• TASK OBJECTIVE: From the data that follows, print exactly the lines starting at the one containing "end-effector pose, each" and ending at the one containing "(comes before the"; include both of them and nothing more.

• DATASET CONTENT:
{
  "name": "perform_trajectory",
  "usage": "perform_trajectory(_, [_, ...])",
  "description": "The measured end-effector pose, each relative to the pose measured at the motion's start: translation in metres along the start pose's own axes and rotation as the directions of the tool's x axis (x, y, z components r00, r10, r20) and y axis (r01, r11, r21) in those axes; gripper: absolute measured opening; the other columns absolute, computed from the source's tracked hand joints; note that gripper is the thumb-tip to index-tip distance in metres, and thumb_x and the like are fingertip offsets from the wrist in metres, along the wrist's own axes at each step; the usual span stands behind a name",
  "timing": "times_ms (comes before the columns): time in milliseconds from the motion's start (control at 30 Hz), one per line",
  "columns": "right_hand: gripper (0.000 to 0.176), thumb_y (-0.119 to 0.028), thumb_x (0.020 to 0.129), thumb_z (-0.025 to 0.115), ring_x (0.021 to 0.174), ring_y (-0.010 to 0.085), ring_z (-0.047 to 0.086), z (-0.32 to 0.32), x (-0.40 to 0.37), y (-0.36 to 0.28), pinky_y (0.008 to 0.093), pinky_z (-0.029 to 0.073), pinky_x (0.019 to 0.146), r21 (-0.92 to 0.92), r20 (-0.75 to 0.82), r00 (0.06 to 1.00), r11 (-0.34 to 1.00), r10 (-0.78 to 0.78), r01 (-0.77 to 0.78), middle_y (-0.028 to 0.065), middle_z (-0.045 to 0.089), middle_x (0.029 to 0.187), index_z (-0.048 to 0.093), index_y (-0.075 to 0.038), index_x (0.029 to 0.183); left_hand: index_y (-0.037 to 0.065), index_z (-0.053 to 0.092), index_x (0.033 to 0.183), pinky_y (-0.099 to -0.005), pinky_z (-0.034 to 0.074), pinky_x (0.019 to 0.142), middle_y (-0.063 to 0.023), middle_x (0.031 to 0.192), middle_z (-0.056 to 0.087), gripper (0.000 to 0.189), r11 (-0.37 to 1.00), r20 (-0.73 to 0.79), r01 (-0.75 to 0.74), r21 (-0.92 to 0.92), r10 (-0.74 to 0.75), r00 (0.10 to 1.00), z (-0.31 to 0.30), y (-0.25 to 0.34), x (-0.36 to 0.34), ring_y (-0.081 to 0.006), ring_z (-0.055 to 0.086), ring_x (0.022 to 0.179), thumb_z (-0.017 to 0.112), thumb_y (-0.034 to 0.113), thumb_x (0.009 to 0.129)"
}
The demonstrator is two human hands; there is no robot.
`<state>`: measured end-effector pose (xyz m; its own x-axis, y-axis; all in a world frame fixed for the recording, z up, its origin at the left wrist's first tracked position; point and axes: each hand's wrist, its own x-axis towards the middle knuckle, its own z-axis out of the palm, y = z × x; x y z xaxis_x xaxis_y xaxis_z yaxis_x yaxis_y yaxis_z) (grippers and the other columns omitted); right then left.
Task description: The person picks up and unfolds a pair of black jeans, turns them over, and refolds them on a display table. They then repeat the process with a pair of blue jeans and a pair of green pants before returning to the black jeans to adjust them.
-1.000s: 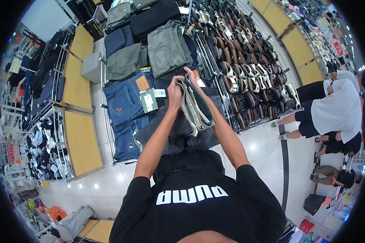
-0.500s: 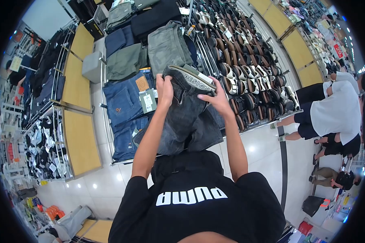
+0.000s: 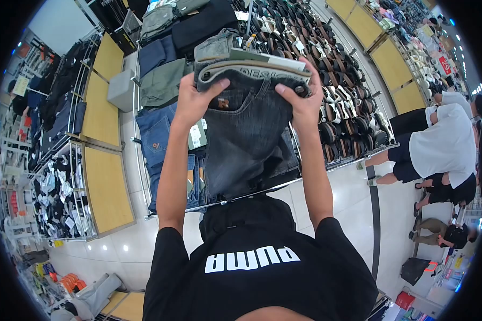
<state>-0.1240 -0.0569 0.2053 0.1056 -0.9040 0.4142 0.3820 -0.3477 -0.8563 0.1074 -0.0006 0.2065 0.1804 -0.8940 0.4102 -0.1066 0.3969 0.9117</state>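
Observation:
I hold up a pair of dark grey denim shorts (image 3: pixel 246 139) by the waistband, spread wide in front of me. My left hand (image 3: pixel 194 99) grips the left end of the waistband and my right hand (image 3: pixel 301 99) grips the right end. The waistband's pale inner lining with printed letters faces up. The shorts hang down over the display table (image 3: pixel 144 176), hiding part of the stacked jeans. I wear a black T-shirt with white letters.
Blue jeans (image 3: pixel 158 139) with tags and olive, navy and black folded garments (image 3: pixel 163 80) lie on the table. Rows of sandals (image 3: pixel 332 80) fill the rack to the right. People in white shirts (image 3: pixel 444 144) stand at right. Wooden-topped stands (image 3: pixel 107 187) line the left aisle.
The shorts went from bunched low between my hands to lifted and spread out. Both hands rose and moved apart along the waistband.

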Motion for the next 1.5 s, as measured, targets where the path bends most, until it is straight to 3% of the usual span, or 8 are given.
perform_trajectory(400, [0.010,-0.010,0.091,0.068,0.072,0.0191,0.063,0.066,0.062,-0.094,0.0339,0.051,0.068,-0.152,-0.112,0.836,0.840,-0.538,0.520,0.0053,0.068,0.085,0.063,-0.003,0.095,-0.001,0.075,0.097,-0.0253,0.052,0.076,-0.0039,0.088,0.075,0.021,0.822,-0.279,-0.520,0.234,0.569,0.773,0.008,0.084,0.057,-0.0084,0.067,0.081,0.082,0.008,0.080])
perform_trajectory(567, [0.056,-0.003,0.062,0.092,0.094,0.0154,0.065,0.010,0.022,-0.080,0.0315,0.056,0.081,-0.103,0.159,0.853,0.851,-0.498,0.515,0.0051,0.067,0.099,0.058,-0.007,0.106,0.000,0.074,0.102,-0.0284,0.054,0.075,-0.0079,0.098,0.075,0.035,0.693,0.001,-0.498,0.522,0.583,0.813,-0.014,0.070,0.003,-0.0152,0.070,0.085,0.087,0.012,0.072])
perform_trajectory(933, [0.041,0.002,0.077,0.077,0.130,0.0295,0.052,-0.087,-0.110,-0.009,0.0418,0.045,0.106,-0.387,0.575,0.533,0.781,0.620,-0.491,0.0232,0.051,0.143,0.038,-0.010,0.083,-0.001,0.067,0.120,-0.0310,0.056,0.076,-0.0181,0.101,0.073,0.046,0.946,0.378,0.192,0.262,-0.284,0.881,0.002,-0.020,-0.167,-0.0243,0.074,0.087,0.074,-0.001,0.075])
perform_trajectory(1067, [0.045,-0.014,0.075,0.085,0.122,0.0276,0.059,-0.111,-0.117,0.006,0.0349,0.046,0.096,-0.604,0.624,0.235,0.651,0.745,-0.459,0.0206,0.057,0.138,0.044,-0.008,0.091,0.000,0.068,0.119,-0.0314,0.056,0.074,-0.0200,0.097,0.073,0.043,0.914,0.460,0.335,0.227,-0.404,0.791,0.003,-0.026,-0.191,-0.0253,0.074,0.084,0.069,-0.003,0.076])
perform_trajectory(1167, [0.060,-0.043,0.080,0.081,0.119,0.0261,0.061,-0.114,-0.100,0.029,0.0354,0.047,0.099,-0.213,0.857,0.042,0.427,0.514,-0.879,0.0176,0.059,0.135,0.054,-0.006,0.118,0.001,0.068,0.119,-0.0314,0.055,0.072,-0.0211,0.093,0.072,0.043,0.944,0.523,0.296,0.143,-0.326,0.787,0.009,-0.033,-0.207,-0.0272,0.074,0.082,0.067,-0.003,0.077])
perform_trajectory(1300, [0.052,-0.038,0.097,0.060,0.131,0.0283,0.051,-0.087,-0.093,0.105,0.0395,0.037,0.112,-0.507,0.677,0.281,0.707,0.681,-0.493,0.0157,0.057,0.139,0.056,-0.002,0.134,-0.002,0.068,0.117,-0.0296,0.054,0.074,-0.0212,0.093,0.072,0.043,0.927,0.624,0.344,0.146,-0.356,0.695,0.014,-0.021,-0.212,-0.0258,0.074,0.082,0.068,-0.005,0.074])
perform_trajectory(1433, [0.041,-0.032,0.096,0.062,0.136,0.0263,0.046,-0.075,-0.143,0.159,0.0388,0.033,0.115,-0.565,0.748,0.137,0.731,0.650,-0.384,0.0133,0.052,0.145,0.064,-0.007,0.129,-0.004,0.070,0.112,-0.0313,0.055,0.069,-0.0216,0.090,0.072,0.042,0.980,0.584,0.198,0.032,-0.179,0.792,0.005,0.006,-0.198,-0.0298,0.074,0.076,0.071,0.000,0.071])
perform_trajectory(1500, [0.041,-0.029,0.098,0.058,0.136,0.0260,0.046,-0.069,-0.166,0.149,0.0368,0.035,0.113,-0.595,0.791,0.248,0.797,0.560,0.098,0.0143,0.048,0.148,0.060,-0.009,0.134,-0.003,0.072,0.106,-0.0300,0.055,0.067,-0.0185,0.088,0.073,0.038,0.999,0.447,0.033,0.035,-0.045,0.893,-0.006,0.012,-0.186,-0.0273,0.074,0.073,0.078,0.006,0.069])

• RESPONSE FOR THIS EXERCISE:
  "description": "The measured end-effector pose, each relative to the pose measured at the motion's start: translation in metres along the start pose's own axes and rotation as the directions of the tool's x axis (x, y, z components r00, r10, r20) and y axis (r01, r11, r21) in those axes; gripper: absolute measured opening; the other columns absolute, computed from the source's tracked hand joints; note that gripper is the thumb-tip to index-tip distance in metres, and thumb_x and the like are fingertip offsets from the wrist in metres, along the wrist's own axes at each step; the usual span stands behind a name",
  "timing": "times_ms (comes before the columns): time in milliseconds from the motion's start (control at 30 Hz), one per line",

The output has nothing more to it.